### Requirement:
Transcribe the entries below exactly, starting with the line that has "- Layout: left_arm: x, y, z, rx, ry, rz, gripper" and stopping after the line that has "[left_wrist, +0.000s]"; no pictures belong in the copy.

Source records Start Marker

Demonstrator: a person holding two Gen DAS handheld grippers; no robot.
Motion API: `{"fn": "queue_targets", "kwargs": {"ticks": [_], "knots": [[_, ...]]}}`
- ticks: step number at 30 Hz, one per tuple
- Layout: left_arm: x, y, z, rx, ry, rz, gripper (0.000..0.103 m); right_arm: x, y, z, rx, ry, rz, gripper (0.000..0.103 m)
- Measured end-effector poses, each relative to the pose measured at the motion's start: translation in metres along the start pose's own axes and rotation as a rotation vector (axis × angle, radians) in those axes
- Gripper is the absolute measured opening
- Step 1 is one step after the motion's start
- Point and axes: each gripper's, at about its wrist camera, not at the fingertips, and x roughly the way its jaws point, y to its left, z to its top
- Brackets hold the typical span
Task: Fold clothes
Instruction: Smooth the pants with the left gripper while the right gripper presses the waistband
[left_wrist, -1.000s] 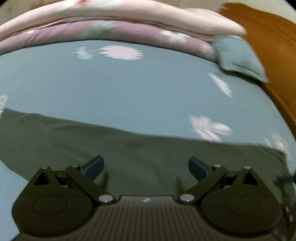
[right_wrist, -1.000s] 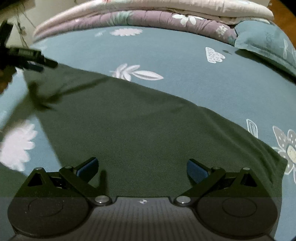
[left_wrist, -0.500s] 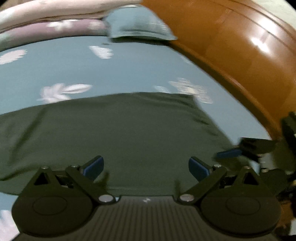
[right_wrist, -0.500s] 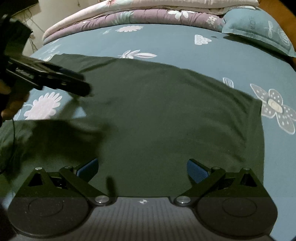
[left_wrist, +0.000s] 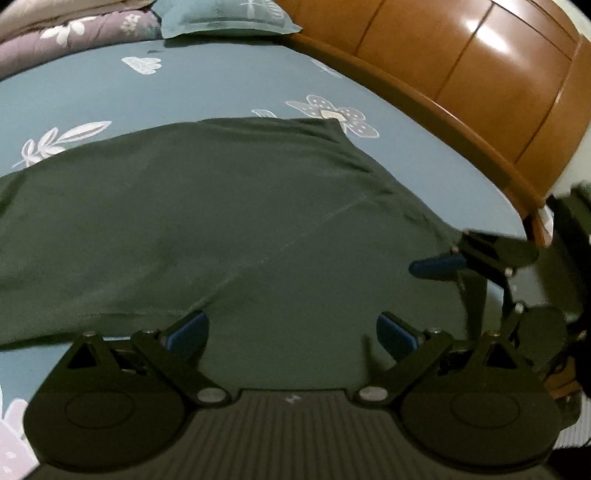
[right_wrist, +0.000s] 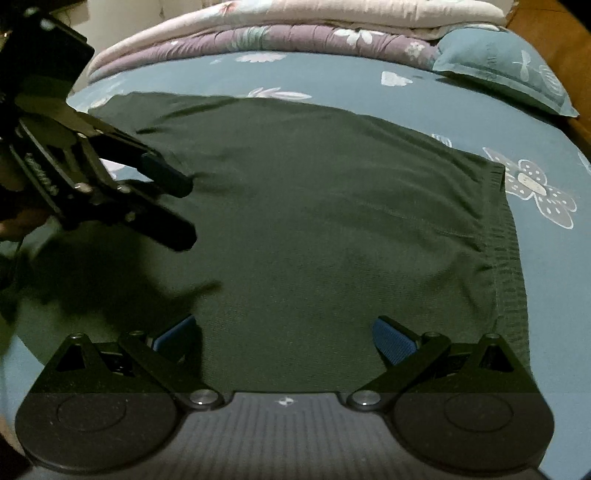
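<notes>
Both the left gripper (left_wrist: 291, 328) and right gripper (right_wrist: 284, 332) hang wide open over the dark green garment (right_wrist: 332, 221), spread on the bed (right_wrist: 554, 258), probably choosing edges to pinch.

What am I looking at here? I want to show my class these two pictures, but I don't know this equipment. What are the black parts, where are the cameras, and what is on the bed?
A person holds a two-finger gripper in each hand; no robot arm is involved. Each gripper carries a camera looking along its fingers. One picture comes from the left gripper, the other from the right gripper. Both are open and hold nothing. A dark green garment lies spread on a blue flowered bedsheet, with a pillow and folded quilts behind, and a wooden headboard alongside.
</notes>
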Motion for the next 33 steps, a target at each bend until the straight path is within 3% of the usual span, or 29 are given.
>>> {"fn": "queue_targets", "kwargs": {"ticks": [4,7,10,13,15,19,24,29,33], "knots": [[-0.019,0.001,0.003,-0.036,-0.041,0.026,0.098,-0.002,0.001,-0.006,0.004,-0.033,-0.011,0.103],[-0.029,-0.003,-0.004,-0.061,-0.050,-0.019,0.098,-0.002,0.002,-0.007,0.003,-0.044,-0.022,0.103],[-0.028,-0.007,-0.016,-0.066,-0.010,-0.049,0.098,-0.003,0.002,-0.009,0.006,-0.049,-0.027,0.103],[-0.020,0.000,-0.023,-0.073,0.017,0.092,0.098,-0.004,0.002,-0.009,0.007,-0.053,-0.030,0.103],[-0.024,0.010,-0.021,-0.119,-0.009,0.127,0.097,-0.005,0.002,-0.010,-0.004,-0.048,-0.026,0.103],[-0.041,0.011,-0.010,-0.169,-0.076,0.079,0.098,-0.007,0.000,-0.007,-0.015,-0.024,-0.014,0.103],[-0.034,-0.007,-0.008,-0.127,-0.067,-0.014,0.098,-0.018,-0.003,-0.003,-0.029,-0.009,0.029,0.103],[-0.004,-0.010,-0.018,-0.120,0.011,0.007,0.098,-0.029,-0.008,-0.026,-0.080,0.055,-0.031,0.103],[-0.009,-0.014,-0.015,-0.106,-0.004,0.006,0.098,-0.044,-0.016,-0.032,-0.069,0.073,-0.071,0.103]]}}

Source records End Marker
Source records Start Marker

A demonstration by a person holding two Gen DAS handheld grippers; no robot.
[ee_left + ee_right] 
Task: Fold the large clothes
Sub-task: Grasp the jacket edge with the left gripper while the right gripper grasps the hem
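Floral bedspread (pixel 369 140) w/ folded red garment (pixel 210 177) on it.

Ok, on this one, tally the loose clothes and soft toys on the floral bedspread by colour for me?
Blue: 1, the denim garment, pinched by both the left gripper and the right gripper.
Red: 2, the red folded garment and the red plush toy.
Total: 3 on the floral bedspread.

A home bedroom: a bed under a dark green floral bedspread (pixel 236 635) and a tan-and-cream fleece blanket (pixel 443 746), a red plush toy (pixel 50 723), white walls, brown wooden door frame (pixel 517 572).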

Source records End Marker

### Result of the exercise:
- Layout: left_arm: x, y, z, rx, ry, rz, gripper (0.000..0.103 m); right_arm: x, y, z, rx, ry, rz, gripper (0.000..0.103 m)
- Measured end-effector poses, each relative to the pose measured at the motion's start: translation in metres along the start pose's own axes and rotation as a rotation vector (axis × angle, radians) in those axes
- Gripper is the absolute measured opening
- Step 1 is one step after the motion's start
- Point and axes: each gripper's, at about its wrist camera, not at the fingertips, and x roughly the way its jaws point, y to its left, z to its top
- Brackets hold the typical span
Task: Fold clothes
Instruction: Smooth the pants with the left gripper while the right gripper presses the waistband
[left_wrist, -1.000s] 
[right_wrist, -1.000s] 
[left_wrist, -0.500s] 
[right_wrist, -0.500s] 
[left_wrist, +0.000s] 

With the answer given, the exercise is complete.